DIRECTOR: Lewis Gilbert
NOT A PART OF OUR COLLECTION
May Contain Spoilers!
Will we be adding this to our collection? MAYBE
Probably regarded as Michael Caine’s breakthrough role, the ‘Jack the lad’ characterisation has stuck with him throughout his long and prolific career. The charisma of both Caine and his character are undeniable, as he sweet talks and belittles his conquests in the same stroke, often referring to them as “it” when breaking the fourth wall and addressing the audience directly, at times, as if he is narrating a social documentary.
There’s little really going on here besides watching Alfie chat up anything that moves, screw his friends over, move in with some of his girlfriends, have a baby with one before leaving them both but not before trying at length to talk her into giving their son up for adoption.
Where this film works best is in it candor.
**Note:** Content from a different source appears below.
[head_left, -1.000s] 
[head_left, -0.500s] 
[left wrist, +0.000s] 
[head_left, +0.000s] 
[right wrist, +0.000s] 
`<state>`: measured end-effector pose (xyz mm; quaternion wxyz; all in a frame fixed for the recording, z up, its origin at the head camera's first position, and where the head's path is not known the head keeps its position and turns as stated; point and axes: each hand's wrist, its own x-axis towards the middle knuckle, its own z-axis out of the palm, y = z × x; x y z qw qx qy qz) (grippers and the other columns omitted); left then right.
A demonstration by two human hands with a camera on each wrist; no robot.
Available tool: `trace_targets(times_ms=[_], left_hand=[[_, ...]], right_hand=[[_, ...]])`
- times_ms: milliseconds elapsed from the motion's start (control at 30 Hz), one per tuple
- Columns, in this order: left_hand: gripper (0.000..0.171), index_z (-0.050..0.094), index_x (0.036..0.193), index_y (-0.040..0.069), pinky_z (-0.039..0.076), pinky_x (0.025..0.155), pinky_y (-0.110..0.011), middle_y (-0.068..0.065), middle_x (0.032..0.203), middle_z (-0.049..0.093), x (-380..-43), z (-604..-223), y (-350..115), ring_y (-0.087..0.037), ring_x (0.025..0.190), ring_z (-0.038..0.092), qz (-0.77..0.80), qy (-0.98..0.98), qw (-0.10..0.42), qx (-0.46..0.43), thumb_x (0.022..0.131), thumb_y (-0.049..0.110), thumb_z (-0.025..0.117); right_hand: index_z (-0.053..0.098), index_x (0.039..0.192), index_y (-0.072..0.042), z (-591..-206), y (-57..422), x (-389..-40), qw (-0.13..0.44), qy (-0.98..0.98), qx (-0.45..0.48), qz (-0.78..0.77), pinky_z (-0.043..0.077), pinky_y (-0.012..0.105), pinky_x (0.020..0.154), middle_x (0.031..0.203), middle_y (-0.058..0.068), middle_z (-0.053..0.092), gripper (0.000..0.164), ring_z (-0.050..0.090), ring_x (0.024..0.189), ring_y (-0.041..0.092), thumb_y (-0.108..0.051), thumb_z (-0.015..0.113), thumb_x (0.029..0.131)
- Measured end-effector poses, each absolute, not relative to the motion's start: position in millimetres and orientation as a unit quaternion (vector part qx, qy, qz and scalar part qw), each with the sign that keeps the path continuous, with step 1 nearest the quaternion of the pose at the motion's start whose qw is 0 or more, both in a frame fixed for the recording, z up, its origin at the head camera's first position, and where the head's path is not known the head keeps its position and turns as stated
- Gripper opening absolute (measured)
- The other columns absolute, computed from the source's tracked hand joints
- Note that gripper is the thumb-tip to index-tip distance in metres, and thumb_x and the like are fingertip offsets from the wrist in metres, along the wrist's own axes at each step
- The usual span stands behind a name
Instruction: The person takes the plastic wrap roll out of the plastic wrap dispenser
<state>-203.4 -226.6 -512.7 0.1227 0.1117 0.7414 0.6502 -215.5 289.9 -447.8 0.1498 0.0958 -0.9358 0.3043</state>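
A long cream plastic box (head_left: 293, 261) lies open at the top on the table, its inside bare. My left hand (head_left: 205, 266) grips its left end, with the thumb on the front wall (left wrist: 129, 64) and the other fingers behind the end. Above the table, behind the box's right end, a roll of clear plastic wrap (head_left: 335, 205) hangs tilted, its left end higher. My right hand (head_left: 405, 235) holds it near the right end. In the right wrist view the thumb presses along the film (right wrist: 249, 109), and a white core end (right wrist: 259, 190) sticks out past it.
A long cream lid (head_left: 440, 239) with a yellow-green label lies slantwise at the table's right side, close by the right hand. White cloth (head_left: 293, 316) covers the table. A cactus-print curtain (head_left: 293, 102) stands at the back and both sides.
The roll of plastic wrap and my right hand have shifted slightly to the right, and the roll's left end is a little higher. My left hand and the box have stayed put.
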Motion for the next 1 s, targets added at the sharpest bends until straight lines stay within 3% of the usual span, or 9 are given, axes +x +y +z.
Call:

He’s a cheeky lad, a bad boy, a loner, user simply passing through life taking what liberties he can and seeming to get away with it, only to be alone through most of it. His company, just passing fancies. Caine brings this to life and in turn helps to create a social commentary on the 60’s sexual revolution, as a man who would soon become a throw back to more macho times, whist still embodying the male attitudes of today, which are suppressed even though a lot of women are more than happy to live under a man’s rule, despite what convention dictates.
People don’t change, but times and sexual politics do. Alfie paints a horrendous picture a 60’s ‘Jack the lad’, with Caine being nothing short of a baddie through and through but his charisma shows just how seductive that can be.
Dated by today’s standards but clearly the coolest film of year back in 1966, and with good, non politic correct reason.